Elsewhere, Chair Powell announced the Fed will slow quantitative tightening from June (to ensure “ample reserves” in the system). It will allow a monthly cap of $25bn of Treasuries to roll off its balance sheet, down from $60bn. However, it will leave the $35bn cap on maturing mortgage‑backed securities unchanged.
Markets may have flipped from too optimistic to too pessimistic
At the start of the year, markets were pricing as many as six cuts in 2024 and are now only pricing only one (Figure 2). In our view, markets have switched from far-too-optimistic to modestly pessimistic. We see two cuts by the end of the year as a reasonable base case.
As such, we see market pricing as providing a particularly compelling opportunity to invest in fixed income ahead of the rate cycle.
Figure 2: Market pricing has swung from projecting six cuts in 2014 to just one
Source: Bloomberg, May 2024.
Rate cuts elsewhere may benefit investors with global fixed income exposure
At the start of the year, it appeared the Fed would be the first or one of the first developed market central banks to cut rates this cycle. However, disinflation in the US so far this year has been notably slower than most other markets, with US core CPI going from cooler than most of its peers to hotter as a result (Figure 3).

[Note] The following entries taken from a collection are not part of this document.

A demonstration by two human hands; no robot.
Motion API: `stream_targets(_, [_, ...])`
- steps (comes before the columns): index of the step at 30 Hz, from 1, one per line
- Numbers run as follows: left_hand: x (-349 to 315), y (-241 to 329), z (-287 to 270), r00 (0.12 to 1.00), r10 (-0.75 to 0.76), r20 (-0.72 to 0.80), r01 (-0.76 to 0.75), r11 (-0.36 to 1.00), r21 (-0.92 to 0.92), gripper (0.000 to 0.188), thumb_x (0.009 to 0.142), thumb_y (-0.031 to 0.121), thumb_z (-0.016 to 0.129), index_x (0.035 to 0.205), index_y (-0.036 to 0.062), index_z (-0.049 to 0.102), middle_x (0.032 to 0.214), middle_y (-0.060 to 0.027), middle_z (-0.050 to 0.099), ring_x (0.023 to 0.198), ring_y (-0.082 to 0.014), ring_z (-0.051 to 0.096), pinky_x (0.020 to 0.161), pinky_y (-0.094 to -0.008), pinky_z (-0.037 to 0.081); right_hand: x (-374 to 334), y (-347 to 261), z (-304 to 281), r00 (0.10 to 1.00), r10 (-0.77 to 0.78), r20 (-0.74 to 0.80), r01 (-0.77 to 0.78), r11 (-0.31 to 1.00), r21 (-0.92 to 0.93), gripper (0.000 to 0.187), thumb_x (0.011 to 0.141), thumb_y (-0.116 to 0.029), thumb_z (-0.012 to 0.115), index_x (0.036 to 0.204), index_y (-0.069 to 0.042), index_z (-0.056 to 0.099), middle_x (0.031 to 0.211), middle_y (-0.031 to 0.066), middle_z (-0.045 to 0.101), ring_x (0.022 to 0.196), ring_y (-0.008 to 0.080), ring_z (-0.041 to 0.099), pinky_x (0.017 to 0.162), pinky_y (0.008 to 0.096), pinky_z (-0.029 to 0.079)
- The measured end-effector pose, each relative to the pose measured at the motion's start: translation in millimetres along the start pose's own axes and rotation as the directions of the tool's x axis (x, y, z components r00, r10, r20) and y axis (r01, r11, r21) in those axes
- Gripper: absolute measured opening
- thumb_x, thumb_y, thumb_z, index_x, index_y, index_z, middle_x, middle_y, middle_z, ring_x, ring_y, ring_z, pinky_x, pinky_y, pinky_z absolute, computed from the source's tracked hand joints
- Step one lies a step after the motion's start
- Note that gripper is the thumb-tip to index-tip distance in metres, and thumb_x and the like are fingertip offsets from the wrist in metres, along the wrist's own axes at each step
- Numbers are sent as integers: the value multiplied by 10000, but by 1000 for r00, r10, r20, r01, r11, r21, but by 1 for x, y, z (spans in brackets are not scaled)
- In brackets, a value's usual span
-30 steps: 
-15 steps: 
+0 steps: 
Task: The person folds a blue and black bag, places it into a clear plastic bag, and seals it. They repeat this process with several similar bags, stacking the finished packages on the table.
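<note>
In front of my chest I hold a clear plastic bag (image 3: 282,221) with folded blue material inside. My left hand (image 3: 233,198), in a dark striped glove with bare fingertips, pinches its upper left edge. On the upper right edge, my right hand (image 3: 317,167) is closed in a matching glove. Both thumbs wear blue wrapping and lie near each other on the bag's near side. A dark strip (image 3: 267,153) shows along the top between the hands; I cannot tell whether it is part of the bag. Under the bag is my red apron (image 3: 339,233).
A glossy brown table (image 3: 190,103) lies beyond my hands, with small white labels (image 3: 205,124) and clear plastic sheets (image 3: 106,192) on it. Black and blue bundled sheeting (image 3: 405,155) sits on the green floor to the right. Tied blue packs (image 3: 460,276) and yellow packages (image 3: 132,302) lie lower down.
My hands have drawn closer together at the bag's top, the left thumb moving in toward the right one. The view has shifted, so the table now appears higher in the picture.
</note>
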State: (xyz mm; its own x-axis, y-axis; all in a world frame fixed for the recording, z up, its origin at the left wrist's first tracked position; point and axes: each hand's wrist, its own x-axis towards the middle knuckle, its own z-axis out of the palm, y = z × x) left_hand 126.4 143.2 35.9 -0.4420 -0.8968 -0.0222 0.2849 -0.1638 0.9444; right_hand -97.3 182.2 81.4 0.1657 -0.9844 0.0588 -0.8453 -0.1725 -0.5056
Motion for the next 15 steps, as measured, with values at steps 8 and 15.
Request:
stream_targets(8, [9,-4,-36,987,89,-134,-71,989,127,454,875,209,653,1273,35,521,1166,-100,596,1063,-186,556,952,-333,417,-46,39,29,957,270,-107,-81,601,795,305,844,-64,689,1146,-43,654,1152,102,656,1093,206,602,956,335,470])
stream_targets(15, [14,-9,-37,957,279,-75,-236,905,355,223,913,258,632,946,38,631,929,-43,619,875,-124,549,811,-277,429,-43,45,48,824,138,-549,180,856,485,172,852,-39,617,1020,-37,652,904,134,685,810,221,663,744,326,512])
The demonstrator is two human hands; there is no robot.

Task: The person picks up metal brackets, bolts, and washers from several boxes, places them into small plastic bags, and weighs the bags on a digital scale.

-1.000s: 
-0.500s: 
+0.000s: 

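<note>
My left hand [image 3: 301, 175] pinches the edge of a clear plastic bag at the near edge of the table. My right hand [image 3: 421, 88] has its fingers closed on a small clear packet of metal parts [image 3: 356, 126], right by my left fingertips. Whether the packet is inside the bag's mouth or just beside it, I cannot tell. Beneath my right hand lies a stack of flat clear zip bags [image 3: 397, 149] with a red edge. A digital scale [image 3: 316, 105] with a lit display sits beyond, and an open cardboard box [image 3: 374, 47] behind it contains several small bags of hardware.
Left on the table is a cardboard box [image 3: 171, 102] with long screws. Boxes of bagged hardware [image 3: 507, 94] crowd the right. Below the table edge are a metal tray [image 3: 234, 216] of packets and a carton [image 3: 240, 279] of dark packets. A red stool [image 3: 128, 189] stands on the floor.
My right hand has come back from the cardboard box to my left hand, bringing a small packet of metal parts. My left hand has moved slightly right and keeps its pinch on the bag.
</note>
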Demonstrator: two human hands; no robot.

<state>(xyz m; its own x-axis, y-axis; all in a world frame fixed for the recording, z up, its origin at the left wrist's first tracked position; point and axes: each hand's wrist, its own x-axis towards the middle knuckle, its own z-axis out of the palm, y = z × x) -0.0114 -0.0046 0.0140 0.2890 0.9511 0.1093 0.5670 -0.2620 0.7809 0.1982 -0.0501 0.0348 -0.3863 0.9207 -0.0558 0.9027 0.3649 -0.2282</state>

Figure 3: Slower disinflation in the US may mean the Fed will cuts rates after its peers
Source: Macrobond, National sources, May 2024.
The Fed may now be one of the last to cut among developed market central banks.
So, while those with mostly domestic fixed income exposure may need to wait a little longer for rate cuts to take effect, those with global fixed income exposure may benefit from rate cuts in advanced economies sooner.